• Brief:
From the first line of the data below through the line holding "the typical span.", write out each line exactly as it stands.

• Dataset excerpt:
########################################
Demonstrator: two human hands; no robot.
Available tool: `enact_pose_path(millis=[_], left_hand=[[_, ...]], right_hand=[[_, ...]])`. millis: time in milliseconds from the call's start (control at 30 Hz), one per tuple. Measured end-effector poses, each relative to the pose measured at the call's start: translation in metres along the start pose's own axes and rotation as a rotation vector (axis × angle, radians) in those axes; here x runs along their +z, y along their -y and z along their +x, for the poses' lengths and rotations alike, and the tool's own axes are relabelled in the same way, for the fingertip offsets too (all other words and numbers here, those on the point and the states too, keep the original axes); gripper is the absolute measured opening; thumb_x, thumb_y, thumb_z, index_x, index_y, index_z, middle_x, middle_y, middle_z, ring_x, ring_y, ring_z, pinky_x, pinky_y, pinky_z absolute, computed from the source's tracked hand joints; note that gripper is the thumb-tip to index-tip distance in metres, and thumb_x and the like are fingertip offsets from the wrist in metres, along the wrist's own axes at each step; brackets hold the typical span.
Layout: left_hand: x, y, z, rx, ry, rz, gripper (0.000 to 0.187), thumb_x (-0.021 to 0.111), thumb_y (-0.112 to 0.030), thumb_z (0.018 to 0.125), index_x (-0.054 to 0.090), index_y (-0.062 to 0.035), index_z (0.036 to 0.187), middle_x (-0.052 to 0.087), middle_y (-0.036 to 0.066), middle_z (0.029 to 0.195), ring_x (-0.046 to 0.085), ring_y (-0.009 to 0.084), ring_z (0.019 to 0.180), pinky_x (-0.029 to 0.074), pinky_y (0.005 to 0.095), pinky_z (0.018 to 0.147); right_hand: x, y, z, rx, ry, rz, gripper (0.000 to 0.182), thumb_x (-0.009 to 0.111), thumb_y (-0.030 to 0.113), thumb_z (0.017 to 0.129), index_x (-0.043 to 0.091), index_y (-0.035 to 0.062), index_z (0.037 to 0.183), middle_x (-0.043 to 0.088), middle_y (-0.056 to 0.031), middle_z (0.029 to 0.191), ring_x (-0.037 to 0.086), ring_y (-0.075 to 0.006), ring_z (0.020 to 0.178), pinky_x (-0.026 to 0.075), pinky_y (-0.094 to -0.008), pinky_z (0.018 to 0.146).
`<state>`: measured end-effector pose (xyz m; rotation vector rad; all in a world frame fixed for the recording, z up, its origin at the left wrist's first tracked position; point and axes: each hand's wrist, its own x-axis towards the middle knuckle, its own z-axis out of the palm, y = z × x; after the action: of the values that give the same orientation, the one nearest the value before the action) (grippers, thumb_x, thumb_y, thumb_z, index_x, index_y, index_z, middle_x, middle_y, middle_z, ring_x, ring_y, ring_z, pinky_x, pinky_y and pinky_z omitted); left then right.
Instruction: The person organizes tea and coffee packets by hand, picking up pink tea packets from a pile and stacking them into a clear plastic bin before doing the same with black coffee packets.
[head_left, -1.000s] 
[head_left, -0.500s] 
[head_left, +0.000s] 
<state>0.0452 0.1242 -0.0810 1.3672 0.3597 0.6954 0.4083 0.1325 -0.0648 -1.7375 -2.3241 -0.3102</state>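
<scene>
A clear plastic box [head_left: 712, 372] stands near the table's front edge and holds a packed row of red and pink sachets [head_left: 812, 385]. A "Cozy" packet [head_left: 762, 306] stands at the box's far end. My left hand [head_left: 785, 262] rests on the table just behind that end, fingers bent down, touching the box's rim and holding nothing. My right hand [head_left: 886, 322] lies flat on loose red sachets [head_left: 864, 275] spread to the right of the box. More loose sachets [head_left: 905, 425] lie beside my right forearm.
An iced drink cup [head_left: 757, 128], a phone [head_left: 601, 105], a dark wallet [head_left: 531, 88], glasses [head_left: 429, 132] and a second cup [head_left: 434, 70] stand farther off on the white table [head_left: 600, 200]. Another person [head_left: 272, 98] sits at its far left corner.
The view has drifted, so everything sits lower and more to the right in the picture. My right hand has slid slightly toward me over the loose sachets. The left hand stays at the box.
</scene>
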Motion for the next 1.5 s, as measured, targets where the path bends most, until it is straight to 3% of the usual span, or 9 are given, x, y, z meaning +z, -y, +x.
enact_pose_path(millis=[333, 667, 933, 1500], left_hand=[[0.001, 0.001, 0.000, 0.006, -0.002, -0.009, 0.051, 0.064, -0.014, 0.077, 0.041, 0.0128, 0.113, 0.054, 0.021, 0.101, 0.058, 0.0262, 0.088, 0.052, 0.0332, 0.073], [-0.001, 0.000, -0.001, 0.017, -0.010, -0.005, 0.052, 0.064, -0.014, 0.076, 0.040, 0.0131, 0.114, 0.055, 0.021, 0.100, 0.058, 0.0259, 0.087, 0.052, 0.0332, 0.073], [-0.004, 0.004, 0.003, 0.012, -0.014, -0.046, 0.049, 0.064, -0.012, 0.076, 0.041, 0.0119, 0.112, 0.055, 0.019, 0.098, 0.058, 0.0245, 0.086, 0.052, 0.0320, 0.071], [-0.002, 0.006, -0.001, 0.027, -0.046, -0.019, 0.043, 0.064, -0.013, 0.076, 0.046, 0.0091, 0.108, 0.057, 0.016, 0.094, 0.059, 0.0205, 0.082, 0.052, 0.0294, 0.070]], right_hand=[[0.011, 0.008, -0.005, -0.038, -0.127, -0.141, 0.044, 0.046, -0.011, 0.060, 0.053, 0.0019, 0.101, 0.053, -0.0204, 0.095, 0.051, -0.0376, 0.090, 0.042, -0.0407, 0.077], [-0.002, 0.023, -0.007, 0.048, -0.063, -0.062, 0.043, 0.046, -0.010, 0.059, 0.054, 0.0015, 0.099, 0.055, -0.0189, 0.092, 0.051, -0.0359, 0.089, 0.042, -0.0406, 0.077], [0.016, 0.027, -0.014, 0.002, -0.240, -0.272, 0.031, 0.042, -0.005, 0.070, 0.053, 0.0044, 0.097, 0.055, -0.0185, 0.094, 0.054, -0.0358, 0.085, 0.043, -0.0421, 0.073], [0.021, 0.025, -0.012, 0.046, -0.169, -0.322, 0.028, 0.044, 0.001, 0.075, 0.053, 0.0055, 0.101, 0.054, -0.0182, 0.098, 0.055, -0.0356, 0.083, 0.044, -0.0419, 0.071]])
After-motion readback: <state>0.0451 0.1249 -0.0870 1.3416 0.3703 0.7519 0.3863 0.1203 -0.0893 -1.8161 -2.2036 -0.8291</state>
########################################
• Response area:
Demonstrator: two human hands; no robot.
Available tool: `enact_pose_path(millis=[_], left_hand=[[_, ...]], right_hand=[[_, ...]])`. millis: time in milliseconds from the call's start (control at 30 Hz), one per tuple. Measured end-effector poses, each relative to the pose measured at the call's start: translation in metres along the start pose's own axes and rotation as a rotation vector (axis × angle, radians) in those axes; here x runs along their +z, y along their -y and z along their +x, for the poses' lengths and rotations alike, and the tool's own axes are relabelled in the same way, for the fingertip offsets too (all other words and numbers here, those on the point and the states too, keep the original axes); gripper is the absolute measured opening; thumb_x, thumb_y, thumb_z, index_x, index_y, index_z, middle_x, middle_y, middle_z, ring_x, ring_y, ring_z, pinky_x, pinky_y, pinky_z absolute, computed from the source's tracked hand joints; note that gripper is the thumb-tip to index-tip distance in metres, and thumb_x and the like are fingertip offsets from the wrist in metres, along the wrist's own axes at each step; brackets hold the typical span.

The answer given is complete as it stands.